__TASK TO COMPLETE__:
The expected output is the data below, restated word for word.

__DATASET CONTENT__:
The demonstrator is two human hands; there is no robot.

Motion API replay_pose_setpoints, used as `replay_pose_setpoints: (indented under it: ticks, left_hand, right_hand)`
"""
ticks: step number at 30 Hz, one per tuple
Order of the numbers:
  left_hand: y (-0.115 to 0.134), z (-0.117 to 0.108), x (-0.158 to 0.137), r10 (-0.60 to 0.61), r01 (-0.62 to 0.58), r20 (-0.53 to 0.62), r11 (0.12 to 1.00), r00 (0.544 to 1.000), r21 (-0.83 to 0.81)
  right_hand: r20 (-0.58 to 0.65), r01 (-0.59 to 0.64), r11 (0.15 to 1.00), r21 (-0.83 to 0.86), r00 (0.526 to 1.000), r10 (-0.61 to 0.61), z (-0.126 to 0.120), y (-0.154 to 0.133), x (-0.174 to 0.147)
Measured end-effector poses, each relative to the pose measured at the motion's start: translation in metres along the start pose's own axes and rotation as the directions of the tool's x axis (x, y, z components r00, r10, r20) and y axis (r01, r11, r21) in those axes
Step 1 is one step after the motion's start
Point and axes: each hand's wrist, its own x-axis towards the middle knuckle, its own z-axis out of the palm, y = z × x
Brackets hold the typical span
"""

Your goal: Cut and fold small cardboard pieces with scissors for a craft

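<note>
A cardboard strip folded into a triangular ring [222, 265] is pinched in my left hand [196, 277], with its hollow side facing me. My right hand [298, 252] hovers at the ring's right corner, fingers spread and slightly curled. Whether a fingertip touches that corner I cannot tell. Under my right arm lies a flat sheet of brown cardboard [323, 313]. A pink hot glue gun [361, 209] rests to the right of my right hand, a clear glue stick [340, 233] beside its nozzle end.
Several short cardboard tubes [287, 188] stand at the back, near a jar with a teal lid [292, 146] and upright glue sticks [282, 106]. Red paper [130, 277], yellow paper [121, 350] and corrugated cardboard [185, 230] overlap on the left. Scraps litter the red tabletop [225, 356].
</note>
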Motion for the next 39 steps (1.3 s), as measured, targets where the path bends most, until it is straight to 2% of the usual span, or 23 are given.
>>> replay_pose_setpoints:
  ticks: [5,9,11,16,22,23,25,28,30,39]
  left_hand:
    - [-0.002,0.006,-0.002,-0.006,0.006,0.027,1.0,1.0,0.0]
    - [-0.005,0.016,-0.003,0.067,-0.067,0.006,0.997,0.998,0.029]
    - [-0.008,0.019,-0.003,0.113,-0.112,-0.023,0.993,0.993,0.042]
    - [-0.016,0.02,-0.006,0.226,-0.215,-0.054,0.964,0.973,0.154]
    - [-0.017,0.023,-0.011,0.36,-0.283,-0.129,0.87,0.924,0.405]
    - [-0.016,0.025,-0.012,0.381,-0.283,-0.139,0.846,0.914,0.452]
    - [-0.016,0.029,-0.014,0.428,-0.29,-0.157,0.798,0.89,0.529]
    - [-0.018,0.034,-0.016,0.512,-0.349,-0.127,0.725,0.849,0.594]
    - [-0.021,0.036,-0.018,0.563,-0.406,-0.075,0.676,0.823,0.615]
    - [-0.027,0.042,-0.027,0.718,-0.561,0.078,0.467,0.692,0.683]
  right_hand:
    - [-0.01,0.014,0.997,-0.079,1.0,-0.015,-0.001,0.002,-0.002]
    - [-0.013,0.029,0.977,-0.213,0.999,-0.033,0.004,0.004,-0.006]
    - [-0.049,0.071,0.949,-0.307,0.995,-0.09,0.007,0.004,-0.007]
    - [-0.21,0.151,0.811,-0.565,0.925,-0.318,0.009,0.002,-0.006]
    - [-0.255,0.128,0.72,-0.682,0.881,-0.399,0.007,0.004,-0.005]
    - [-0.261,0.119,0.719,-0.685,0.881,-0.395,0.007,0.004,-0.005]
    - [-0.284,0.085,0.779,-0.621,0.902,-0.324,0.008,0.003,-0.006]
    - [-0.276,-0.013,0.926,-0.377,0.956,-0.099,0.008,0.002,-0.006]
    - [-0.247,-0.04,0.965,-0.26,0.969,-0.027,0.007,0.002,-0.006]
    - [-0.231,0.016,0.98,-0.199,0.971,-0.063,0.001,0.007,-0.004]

__ANSWER FOR THE TASK__:
The demonstrator is two human hands; there is no robot.

Motion API replay_pose_setpoints, used as `replay_pose_setpoints: (indented under it: ticks, left_hand, right_hand)`
"""
ticks: step number at 30 Hz, one per tuple
Order of the numbers:
  left_hand: y (-0.115 to 0.134), z (-0.117 to 0.108), x (-0.158 to 0.137), r10 (-0.60 to 0.61), r01 (-0.62 to 0.58), r20 (-0.53 to 0.62), r11 (0.12 to 1.00), r00 (0.544 to 1.000), r21 (-0.83 to 0.81)
  right_hand: r20 (-0.58 to 0.65), r01 (-0.59 to 0.64), r11 (0.15 to 1.00), r21 (-0.83 to 0.86), r00 (0.526 to 1.000), r10 (-0.61 to 0.61), z (-0.126 to 0.120), y (-0.154 to 0.133), x (-0.174 to 0.147)
Measured end-effector poses, each relative to the pose measured at the motion's start: translation in metres along the start pose's own axes and rotation as the directions of the tool's x axis (x, y, z components r00, r10, r20) and y axis (r01, r11, r21) in those axes
Step 1 is one step after the motion's start
Point and axes: each hand's wrist, its own x-axis towards the middle knuckle, its own z-axis out of the palm, y = z × x
Brackets hold the typical span
"""

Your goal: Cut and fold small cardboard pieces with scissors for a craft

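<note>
A cardboard strip folded into a triangular ring [222, 265] is pinched in my left hand [196, 277], with its hollow side facing me. My right hand [298, 252] hovers at the ring's right corner, fingers spread and slightly curled. Whether a fingertip touches that corner I cannot tell. Under my right arm lies a flat sheet of brown cardboard [323, 313]. A pink hot glue gun [361, 209] rests to the right of my right hand, a clear glue stick [340, 233] beside its nozzle end.
Several short cardboard tubes [287, 188] stand at the back, near a jar with a teal lid [292, 146] and upright glue sticks [282, 106]. Red paper [130, 277], yellow paper [121, 350] and corrugated cardboard [185, 230] overlap on the left. Scraps litter the red tabletop [225, 356].
</note>
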Motion for the next 39 steps (1.3 s), as measured, targets where the path bends most, until it is straight to 2% of the usual span, or 23 are given.
>>> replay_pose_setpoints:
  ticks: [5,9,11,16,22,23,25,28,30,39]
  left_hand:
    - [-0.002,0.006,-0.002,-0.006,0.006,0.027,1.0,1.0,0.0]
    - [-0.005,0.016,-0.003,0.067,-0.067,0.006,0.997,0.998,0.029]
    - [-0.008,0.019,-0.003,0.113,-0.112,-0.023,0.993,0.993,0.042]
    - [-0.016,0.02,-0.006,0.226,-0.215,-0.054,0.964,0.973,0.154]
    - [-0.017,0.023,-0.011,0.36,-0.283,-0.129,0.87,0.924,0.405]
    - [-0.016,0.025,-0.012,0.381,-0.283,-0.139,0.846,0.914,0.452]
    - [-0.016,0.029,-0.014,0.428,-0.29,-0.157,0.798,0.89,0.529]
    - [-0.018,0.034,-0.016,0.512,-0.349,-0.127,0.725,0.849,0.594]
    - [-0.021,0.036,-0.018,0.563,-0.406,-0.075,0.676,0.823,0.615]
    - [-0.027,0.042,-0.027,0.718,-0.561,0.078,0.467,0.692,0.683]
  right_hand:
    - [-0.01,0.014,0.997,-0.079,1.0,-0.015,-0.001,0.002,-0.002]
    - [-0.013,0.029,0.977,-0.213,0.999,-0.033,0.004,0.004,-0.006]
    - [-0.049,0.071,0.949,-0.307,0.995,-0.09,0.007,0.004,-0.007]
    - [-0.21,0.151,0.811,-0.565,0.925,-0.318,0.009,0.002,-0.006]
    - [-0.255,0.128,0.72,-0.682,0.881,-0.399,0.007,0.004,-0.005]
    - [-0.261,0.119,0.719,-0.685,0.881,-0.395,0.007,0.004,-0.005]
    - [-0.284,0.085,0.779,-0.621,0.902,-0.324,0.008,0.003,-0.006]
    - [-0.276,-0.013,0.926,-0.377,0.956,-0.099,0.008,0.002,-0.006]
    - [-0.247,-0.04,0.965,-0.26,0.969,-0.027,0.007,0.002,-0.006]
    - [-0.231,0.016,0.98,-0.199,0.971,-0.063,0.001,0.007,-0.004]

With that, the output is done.